■ WHAT TO DO
After reading the data, copy it out in full and exactly.
= Beginning of Section =
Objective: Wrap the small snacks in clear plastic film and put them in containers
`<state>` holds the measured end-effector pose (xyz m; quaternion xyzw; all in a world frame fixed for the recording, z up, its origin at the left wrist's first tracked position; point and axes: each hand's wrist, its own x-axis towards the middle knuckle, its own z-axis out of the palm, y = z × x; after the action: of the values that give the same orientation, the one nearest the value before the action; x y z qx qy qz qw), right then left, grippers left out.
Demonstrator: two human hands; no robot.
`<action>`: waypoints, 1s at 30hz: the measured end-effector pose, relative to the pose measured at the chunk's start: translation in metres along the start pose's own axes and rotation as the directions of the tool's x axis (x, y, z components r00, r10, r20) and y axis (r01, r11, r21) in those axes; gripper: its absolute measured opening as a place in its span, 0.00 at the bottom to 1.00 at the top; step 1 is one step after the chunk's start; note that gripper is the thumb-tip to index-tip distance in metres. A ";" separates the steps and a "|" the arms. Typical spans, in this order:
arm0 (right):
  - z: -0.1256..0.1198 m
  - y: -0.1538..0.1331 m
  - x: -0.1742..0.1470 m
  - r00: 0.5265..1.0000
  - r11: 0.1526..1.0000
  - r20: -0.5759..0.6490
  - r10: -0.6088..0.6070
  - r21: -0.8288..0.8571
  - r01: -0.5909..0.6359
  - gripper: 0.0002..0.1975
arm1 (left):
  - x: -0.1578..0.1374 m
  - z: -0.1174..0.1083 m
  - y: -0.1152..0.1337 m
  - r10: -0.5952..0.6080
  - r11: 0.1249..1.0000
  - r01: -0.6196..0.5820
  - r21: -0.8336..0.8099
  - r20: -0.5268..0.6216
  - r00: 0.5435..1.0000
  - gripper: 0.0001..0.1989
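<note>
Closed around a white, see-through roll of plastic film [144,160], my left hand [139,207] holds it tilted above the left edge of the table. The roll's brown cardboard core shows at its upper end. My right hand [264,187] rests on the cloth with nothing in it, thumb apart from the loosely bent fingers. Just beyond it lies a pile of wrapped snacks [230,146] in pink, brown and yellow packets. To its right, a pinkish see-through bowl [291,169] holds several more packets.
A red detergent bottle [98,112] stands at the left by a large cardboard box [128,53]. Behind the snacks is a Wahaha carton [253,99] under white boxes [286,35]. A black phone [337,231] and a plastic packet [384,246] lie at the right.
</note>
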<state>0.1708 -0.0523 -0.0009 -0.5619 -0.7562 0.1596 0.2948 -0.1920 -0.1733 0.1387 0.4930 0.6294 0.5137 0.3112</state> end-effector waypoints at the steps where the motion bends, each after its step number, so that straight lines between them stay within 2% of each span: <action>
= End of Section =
■ ANSWER BELOW
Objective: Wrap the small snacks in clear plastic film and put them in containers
`<state>` holds the measured end-effector pose (xyz m; quaternion xyzw; all in a world frame fixed for the recording, z up, its origin at the left wrist's first tracked position; point and axes: each hand's wrist, its own x-axis towards the middle knuckle, its own z-axis out of the palm, y = z × x; after the action: of the values that give the same orientation, the one nearest the value before the action; x y z qx qy qz qw), right then left, grippers left out.
Demonstrator: two human hands; no robot.
`<action>`: waypoints, 1s at 30hz: the measured end-effector pose, relative to the pose measured at the chunk's start: translation in metres along the start pose's own axes and rotation as the directions of the tool's x axis (x, y, z components r00, r10, r20) and y axis (r01, r11, r21) in those axes; gripper: its absolute measured opening as a place in its span, 0.00 at the bottom to 1.00 at the top; step 1 is one step after the chunk's start; note that gripper is the thumb-tip to index-tip distance in metres. A ";" separates the steps and a "|" the arms. Typical spans, in this order:
arm0 (right):
  - z: -0.1256..0.1198 m
  - y: -0.1538..0.1331 m
  - x: -0.1742..0.1470 m
  - r00: 0.5265..1.0000
  - r11: 0.1526..1.0000
  - r20: -0.5759..0.6490
  - r10: -0.6088..0.6070
  - r21: -0.8288..0.8571
  - r01: -0.5909..0.6359
  - gripper: 0.0002..0.1975
arm1 (left):
  - x: -0.1578..0.1374 m
  - z: -0.1174..0.1083 m
  - y: -0.1152..0.1337 m
  - r10: -0.5952..0.6080
  - r11: 0.1249..1.0000
  - r01: -0.6196..0.5820
  - r21: -0.8336..0.8099
  - r20: -0.5268..0.6216
  - r00: 0.5435..1.0000
  - gripper: 0.0001..0.1989
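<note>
Closed around a white, see-through roll of plastic film [144,160], my left hand [139,207] holds it tilted above the left edge of the table. The roll's brown cardboard core shows at its upper end. My right hand [264,187] rests on the cloth with nothing in it, thumb apart from the loosely bent fingers. Just beyond it lies a pile of wrapped snacks [230,146] in pink, brown and yellow packets. To its right, a pinkish see-through bowl [291,169] holds several more packets.
A red detergent bottle [98,112] stands at the left by a large cardboard box [128,53]. Behind the snacks is a Wahaha carton [253,99] under white boxes [286,35]. A black phone [337,231] and a plastic packet [384,246] lie at the right.
</note>
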<state>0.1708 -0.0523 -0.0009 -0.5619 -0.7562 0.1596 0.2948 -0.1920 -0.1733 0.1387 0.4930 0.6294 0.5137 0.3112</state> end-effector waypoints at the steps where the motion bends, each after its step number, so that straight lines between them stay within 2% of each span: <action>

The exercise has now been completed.